> **Task item**: Your task is to repeat the data exactly, every line of it.

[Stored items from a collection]
BEGIN
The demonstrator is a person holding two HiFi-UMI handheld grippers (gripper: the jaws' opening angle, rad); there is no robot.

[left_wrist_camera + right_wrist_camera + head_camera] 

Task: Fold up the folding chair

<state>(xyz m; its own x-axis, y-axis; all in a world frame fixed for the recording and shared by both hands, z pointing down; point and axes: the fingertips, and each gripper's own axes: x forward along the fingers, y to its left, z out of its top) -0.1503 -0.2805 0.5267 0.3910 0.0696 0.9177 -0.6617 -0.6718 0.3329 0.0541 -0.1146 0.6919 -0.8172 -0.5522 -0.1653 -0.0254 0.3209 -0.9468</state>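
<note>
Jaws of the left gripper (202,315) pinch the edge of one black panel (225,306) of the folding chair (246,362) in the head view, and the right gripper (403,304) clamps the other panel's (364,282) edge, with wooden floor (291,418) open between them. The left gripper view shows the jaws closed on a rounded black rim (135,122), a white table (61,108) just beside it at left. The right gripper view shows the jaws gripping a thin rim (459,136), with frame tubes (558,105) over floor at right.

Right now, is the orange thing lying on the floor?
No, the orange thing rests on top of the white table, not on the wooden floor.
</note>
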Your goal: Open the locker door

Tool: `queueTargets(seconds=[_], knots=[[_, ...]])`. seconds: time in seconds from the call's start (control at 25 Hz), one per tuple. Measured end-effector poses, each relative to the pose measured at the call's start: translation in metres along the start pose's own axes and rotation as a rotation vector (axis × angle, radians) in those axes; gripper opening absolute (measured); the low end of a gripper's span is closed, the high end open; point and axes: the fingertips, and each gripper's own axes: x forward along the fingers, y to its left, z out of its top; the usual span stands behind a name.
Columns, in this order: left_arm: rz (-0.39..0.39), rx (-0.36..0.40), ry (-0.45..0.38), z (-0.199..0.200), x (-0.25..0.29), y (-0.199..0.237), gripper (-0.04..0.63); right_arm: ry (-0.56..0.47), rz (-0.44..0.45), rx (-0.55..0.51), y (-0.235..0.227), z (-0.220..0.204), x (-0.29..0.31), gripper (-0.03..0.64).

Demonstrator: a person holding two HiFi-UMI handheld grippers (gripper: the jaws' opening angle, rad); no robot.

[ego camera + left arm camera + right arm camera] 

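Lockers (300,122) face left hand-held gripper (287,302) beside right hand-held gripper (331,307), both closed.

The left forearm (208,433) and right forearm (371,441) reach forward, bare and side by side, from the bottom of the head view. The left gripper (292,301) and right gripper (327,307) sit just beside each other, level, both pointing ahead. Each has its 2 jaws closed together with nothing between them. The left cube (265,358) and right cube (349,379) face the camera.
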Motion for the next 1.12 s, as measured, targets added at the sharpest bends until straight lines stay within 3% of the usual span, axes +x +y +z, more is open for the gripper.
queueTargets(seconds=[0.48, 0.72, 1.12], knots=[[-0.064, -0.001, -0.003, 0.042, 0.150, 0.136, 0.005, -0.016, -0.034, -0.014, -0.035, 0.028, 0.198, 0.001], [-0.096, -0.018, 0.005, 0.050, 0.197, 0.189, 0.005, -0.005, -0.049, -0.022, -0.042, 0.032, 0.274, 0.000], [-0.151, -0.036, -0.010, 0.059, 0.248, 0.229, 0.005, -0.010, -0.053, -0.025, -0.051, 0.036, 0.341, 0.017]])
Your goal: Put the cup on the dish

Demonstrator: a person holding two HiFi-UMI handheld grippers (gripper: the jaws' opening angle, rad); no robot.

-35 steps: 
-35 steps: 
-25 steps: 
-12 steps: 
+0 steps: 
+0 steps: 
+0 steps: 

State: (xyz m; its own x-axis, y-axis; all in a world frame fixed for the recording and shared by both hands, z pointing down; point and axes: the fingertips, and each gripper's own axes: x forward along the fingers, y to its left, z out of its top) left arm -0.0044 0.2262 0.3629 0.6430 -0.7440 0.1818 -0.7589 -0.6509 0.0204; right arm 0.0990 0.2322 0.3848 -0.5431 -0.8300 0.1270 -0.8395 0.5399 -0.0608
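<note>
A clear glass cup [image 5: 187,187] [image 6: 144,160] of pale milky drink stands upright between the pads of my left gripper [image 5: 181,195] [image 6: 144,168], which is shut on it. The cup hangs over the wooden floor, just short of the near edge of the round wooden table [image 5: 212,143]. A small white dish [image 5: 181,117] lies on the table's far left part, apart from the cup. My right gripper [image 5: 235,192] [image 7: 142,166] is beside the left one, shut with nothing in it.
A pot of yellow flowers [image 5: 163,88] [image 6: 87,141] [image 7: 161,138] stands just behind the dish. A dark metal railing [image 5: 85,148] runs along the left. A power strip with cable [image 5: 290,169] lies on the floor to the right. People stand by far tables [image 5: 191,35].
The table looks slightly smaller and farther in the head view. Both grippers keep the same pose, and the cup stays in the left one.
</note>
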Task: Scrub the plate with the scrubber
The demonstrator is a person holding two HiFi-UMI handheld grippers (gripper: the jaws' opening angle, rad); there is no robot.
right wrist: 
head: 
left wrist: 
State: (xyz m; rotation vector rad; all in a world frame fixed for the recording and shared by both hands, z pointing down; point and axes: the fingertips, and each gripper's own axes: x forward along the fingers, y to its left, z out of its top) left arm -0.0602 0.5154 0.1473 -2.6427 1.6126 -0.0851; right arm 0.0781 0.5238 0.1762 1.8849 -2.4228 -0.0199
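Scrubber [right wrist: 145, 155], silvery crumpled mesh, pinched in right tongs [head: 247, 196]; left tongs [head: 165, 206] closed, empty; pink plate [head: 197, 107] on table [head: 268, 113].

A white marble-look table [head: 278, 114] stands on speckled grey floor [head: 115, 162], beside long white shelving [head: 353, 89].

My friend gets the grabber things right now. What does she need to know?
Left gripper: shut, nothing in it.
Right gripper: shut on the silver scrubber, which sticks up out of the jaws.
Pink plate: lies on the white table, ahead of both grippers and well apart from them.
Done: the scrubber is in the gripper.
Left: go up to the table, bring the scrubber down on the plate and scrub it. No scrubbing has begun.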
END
> **Task output**:
The demonstrator is a person holding two HiFi-UMI handheld grippers (gripper: the jaws' opening angle, rad); there is no robot.

[left_wrist_camera + right_wrist_camera + head_camera] 

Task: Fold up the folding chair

<state>(xyz m; its own x-axis, y-axis; all in a world frame fixed for the recording and shared by both hands, z pointing down; point and axes: the fingertips, and each gripper's own axes: x forward along the fingers, y to its left, z out of its top) -0.1503 -0.2805 0.5267 0.3910 0.0696 0.9177 -0.6617 -0.6718 0.3329 0.0541 -0.1146 0.6919 -0.8172 -0.5522 -0.1653 -0.0254 0.3209 -0.9468</state>
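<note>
Jaws of the left gripper (202,315) pinch the edge of one black panel (225,306) of the folding chair (246,362) in the head view, and the right gripper (403,304) clamps the other panel's (364,282) edge, with wooden floor (291,418) open between them. The left gripper view shows the jaws closed on a rounded black rim (135,122), a white table (61,108) just beside it at left. The right gripper view shows the jaws gripping a thin rim (459,136), with frame tubes (558,105) over floor at right.

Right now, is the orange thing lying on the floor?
No, the orange thing rests on top of the white table, not on the wooden floor.
</note>
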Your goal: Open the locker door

Tool: `queueTargets(seconds=[_], knots=[[_, ...]])`. seconds: time in seconds from the call's start (control at 25 Hz), one per tuple. Measured end-effector poses, each relative to the pose measured at the call's start: translation in metres along the start pose's own axes and rotation as a rotation vector (axis × angle, radians) in those axes; gripper opening absolute (measured); the low end of a gripper's span is closed, the high end open; point and axes: the fingertips, and each gripper's own axes: x forward along the fingers, y to its left, z out of its top; the usual span stands behind a name.
Columns, in this order: left_arm: rz (-0.39..0.39), rx (-0.36..0.40), ry (-0.45..0.38), z (-0.199..0.200), x (-0.25..0.29), y (-0.199..0.237), gripper (-0.04..0.63); right_arm: ry (-0.56..0.47), rz (-0.44..0.45), rx (-0.55..0.51), y (-0.235..0.227), z (-0.220..0.204), x (-0.29..0.31), gripper (-0.03..0.64).

Demonstrator: a person holding two HiFi-UMI handheld grippers (gripper: the jaws' opening angle, rad); no robot.

[ego camera + left arm camera + right arm camera] 

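Lockers (300,122) face left hand-held gripper (287,302) beside right hand-held gripper (331,307), both closed.

The left forearm (208,433) and right forearm (371,441) reach forward, bare and side by side, from the bottom of the head view. The left gripper (292,301) and right gripper (327,307) sit just beside each other, level, both pointing ahead. Each has its 2 jaws closed together with nothing between them. The left cube (265,358) and right cube (349,379) face the camera.
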Motion for the next 1.12 s, as measured, targets added at the sharpest bends until straight lines stay within 3% of the usual span, axes +x +y +z, more is open for the gripper.
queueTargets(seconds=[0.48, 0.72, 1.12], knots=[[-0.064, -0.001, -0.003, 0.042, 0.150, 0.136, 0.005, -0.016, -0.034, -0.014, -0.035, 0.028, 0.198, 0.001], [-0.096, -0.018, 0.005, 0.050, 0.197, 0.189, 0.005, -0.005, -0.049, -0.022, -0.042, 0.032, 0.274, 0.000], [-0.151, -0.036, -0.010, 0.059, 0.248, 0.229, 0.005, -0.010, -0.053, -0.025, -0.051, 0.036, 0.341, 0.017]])
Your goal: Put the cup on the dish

Demonstrator: a person holding two HiFi-UMI handheld grippers (gripper: the jaws' opening angle, rad); no robot.

-35 steps: 
-35 steps: 
-25 steps: 
-12 steps: 
+0 steps: 
+0 steps: 
+0 steps: 

State: (xyz m; its own x-axis, y-axis; all in a world frame fixed for the recording and shared by both hands, z pointing down; point and axes: the fingertips, and each gripper's own axes: x forward along the fingers, y to its left, z out of its top) left arm -0.0044 0.2262 0.3629 0.6430 -0.7440 0.1818 -0.7589 -0.6509 0.0204; right arm 0.0990 0.2322 0.3848 -0.5431 -0.8300 0.1270 -0.8395 0.5399 -0.0608
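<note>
A clear glass cup [image 5: 187,187] [image 6: 144,160] of pale milky drink stands upright between the pads of my left gripper [image 5: 181,195] [image 6: 144,168], which is shut on it. The cup hangs over the wooden floor, just short of the near edge of the round wooden table [image 5: 212,143]. A small white dish [image 5: 181,117] lies on the table's far left part, apart from the cup. My right gripper [image 5: 235,192] [image 7: 142,166] is beside the left one, shut with nothing in it.
A pot of yellow flowers [image 5: 163,88] [image 6: 87,141] [image 7: 161,138] stands just behind the dish. A dark metal railing [image 5: 85,148] runs along the left. A power strip with cable [image 5: 290,169] lies on the floor to the right. People stand by far tables [image 5: 191,35].
The table looks slightly smaller and farther in the head view. Both grippers keep the same pose, and the cup stays in the left one.
</note>
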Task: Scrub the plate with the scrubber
The demonstrator is a person holding two HiFi-UMI handheld grippers (gripper: the jaws' opening angle, rad); there is no robot.
right wrist: 
head: 
left wrist: 
State: (xyz m; rotation vector rad; all in a world frame fixed for the recording and shared by both hands, z pointing down; point and axes: the fingertips, and each gripper's own axes: x forward along the fingers, y to its left, z out of its top) left arm -0.0602 0.5154 0.1473 -2.6427 1.6126 -0.0851; right arm 0.0781 0.5238 0.1762 1.8849 -2.4228 -0.0199
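Scrubber [right wrist: 145, 155], silvery crumpled mesh, pinched in right tongs [head: 247, 196]; left tongs [head: 165, 206] closed, empty; pink plate [head: 197, 107] on table [head: 268, 113].

A white marble-look table [head: 278, 114] stands on speckled grey floor [head: 115, 162], beside long white shelving [head: 353, 89].

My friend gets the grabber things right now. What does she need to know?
Left gripper: shut, nothing in it.
Right gripper: shut on the silver scrubber, which sticks up out of the jaws.
Pink plate: lies on the white table, ahead of both grippers and well apart from them.
Done: the scrubber is in the gripper.
Left: go up to the table, bring the scrubber down on the plate and scrub it. No scrubbing has begun.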

No further response is required.